Processing lots of JSON objects

Question 1

I want to process a ton of JSON objects as quickly as possible.

I've done my best to make the processing as concise and efficient as I can.

How can I make it more efficient?

private void processButton_Click(object sender, EventArgs e)
{
 // For measuring how long the processing takes.
 var stopwatch = Stopwatch.StartNew();
 // Get the IDs of the completed RootObjects.
 // There are no duplicate IDs.
 var completed = new List<string>();
 foreach (var file in Directory.EnumerateFiles("C:\\Completed", "*.json"))
 {
 completed.AddRange(
 JsonConvert.DeserializeObject<List<RootObject>>(File.ReadAllText(file)).Select(o => o.id));
 }
 Console.WriteLine($"completed.Count: {completed.Count}");
 // Get the unfinished RootObjects.
 //
 // 78,198 of the unfinished RootObjects share their ID with another.
 // The duplicates are removed in the next step. (#2)
 //
 // The unfinished RootObjects also contain ALL of the completed RootObjects.
 // The completed RootObjects are ignored in the next step. (#1)
 var unfinished = new List<RootObject>();
 foreach (var file in Directory.EnumerateFiles("C:\\Unfinished", "*.json"))
 {
 unfinished.AddRange(JsonConvert.DeserializeObject<List<RootObject>>(File.ReadAllText(file)));
 }
 Console.WriteLine($"unfinished.Count: {unfinished.Count}");
 var processed =
 unfinished.Where(o => !completed.Contains(o.id)) // (#1) Ignore all completed RootObjects.
 .GroupBy(o => o.id).Select(objects => objects.First()) // (#2) Remove all duplicate RootObjects.
 .ToList();
 Console.WriteLine($"processed.Count: {processed.Count}");
 stopwatch.Stop();
 Console.WriteLine($"stopwatch.ElapsedMilliseconds: {stopwatch.ElapsedMilliseconds}");
}
// Output:
// complete.Count: 35649
// unfinished.Count: 250315
// processed.Count: 136468
// stopwatch.ElapsedMilliseconds: 75875

If you require any further information, let me know.

Question 2

Code Review isn't an online performance profiling service.

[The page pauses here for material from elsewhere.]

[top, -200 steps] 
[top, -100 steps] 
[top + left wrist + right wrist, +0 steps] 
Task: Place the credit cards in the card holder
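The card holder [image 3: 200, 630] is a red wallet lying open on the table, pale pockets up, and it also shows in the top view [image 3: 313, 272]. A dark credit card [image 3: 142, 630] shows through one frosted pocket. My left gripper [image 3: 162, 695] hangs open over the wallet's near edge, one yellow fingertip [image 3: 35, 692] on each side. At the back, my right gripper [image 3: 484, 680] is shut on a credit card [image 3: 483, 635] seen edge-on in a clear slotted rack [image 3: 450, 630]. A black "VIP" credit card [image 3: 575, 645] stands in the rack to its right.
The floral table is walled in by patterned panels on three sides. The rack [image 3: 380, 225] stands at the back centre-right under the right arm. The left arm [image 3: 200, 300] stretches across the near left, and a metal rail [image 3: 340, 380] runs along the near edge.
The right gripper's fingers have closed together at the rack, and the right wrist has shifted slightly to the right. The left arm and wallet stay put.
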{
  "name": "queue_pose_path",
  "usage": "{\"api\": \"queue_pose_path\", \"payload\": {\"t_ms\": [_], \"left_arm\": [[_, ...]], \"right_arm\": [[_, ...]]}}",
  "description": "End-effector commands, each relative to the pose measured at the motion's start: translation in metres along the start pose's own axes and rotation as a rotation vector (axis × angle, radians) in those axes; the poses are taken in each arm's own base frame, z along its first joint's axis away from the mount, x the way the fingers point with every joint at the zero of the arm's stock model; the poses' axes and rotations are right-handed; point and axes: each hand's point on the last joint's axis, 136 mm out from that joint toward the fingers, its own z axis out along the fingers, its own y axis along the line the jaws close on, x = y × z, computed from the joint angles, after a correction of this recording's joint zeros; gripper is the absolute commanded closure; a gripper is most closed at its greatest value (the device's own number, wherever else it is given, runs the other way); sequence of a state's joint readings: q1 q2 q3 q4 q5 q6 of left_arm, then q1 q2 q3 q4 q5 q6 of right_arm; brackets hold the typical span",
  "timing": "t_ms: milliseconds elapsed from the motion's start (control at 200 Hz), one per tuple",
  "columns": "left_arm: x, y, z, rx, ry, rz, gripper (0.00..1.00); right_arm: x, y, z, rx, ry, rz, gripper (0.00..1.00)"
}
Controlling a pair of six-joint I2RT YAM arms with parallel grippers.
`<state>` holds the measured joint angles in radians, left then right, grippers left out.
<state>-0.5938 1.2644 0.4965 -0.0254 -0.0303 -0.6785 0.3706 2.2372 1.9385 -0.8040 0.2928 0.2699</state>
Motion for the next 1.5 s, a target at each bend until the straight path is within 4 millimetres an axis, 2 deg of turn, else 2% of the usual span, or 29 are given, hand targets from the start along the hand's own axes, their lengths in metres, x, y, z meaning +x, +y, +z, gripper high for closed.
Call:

There are tools you can use in 1st place.

Question 3

The problem is that you might be reading way too much. Instead of reading the whole file you should only read some lines of it. To do that you might want to assure that the objects are ordered in the file by id.

Question 4

LINQ (convenient)

You could rewrite the loops with LINQ so this

var completed = new List<string>();
foreach (var file in Directory.EnumerateFiles("C:\\Completed", "*.json"))
{
 completed.AddRange(
 JsonConvert.DeserializeObject<List<RootObject>>(File.ReadAllText(file)).Select(o => o.id));
}

could become this

var completd = 
 Directory.EnumerateFiles("C:\\Completed", "*.json")
 .Select(File.ReadAllText)
 .Select(json => JsonConvert.DeserializeObject<List<RootObject>>(json).Select(x => x.id))
 .SelectMany(x => x)
 .ToList();

You can do the same with the other loop.

When using LINQ you might experience some performance hit but don't be discouraged from using it. Use LINQ first because it's easy to use and read. Only if you are not satisfied with its performance rewrite it with a normal loop.

In most cases you won't even notice that LINQ is in action.

Run a profiler if you're not sure. Don't blindly rewrite everything with loops because LINQ potentialiy could slow something down unless you really, really, really need to.

var processed =
 unfinished.Where(o => !completed.Contains(o.id)) // (#1) Ignore all completed RootObjects.
 .GroupBy(o => o.id).Select(objects => objects.First()) // (#2) Remove all duplicate RootObjects.
 .ToList();

I think this is the most inefficient part in your code because the completed.Contains method is a O(n) operation.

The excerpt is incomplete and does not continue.